Marco Reus sank auf die Erde, hämmerte mit seinen Fäusten viermal auf den Platz, Nico Schlotterbeck schrie: “Männer, wir werden es!” Und Trainer Edin Terzić streckte einen Finger in den Himmel. Er sprach wenig später einen dieser Pathos-triefenden Sätze, die die Dortmunder wirklich an die Meisterschaft glauben lassen. “In sieben Tagen ist die Saison vorbei. Dann können sich die Jungs – die verdienen alle gutes Geld – wieder alles kaufen, was sie wollen. Das nächste Auto, das nächste Haus, den nächsten Urlaub – aber diese Momente kann man nicht kaufen”, sagte der Sauerländer, der im Dezember 2020 aus dem Nichts über den BVB gekommen war, ihm den Pokal brachte und beharrlich auf seine zweite Chance wartete. Die bekam er Anfang der Saison und Borussia strauchelte unter ihm.

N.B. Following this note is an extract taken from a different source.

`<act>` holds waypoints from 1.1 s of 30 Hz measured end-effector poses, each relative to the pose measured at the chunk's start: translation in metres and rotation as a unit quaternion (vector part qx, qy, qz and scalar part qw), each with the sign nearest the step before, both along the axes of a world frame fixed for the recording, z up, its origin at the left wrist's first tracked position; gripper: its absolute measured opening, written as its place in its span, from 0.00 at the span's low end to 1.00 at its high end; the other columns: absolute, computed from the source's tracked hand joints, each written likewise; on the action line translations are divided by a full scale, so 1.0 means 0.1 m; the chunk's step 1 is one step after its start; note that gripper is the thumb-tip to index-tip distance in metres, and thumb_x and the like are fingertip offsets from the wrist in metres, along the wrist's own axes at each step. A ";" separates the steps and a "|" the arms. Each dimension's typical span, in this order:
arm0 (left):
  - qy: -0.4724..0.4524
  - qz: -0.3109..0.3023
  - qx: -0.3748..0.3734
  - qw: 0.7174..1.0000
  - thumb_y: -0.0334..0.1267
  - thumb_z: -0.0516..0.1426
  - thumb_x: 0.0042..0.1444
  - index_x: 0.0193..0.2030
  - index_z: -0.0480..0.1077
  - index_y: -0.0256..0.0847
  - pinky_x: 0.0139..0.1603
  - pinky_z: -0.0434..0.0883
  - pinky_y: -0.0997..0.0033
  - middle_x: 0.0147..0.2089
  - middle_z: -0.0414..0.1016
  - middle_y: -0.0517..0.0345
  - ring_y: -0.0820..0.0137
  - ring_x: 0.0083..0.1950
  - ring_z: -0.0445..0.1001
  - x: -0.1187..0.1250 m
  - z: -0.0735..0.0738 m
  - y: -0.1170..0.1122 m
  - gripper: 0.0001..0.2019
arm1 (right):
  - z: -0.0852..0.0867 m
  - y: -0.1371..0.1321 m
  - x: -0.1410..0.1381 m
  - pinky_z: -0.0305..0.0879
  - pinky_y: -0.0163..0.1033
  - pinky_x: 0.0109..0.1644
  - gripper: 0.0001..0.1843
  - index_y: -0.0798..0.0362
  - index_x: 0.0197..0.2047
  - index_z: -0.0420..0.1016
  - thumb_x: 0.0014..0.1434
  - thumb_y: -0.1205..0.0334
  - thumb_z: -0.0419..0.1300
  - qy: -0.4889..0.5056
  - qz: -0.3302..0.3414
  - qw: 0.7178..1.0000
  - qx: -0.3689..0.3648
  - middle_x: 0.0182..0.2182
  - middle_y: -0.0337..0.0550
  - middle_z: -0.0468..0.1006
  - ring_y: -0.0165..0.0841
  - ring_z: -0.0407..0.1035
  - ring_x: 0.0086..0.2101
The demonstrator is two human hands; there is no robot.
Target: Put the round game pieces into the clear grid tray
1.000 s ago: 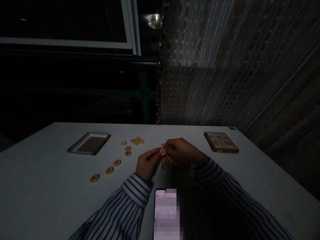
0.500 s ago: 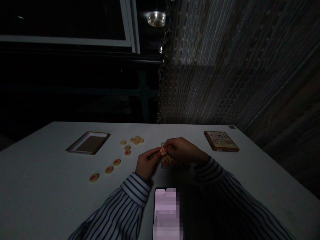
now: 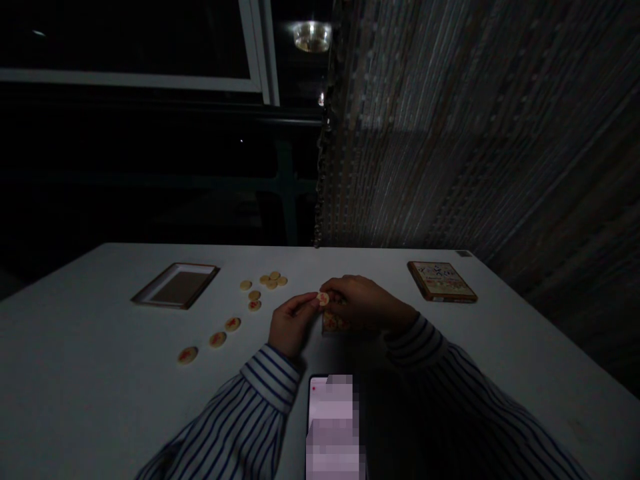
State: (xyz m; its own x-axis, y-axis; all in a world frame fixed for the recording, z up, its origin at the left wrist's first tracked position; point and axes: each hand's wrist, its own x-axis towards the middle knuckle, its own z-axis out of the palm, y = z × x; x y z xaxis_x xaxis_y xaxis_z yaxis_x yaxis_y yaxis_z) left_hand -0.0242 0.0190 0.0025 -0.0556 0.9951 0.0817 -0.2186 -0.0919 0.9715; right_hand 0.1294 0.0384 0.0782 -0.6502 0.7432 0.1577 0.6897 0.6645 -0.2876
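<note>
A round, pale Chinese chess piece with a red character is held up between my two hands. My left hand pinches its left edge between thumb and fingertips. The bent fingers of my right hand close on its right side. Just under my right hand lies a shallow box with several red-marked pieces in it, much of it hidden by that hand. Left of my hands, red-marked pieces lie in a loose slanting line on the table. Farther back is a cluster of plain-faced pieces.
An open, shallow tray-like box lid lies at the back left of the white table. At the back right is a closed printed box. A lit phone stands close in front of me. Behind hangs a string curtain.
The held piece has shifted slightly left and up, with my left hand moving a little the same way. The pieces on the table have stayed put.
</note>
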 end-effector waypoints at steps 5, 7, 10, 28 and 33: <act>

Rekordeinkauf Haller war mit einer Krebserkrankung außer Gefecht. Der Ivorer kämpfte um mehr als Tore und Meisterschaften. Er kämpfte um alles. Der BVB mühte sich in die WM-Pause. Er rettete sich nicht einmal, er war kurz vor dem Zerfall. Doch die Niederlagen in Wolfsburg und Gladbach lösten etwas aus. Sie kamen fokussiert aus der WM-Pause, Niklas Süle, der Ex-Bayer, sprach schon von der Meisterschaft, da war der erste Ball noch nicht gespielt. Er wurde verlacht. Am Samstag dann öffnete sich endgültig die Tür zum Titel.
BVB rennt vergebens an
In Augsburg war der BVB nicht gewillt, sich auf den Kampf mit dem Untergang zu beschäftigen. Sie tanzten trotzdem bedenklich nah am Abgrund. Wie so oft in dieser Saison, die Terzić später als “Saison der Rückschläge” bezeichnen würde. Es war also nur verständlich, dass lange nichts nach Plan lief, jedenfalls nichts, was das Team dem Titel näher bringen würde. Der BVB erarbeitete sich in der ersten Hälfte Chance über Chance. Blieb geduldig, fand immer wieder Lücken, nur nicht die entscheidende. Spielte ab der 39. Minute sogar gegen 10 Mann. Felix Uduokhai musste nach einer Notbremse gehen.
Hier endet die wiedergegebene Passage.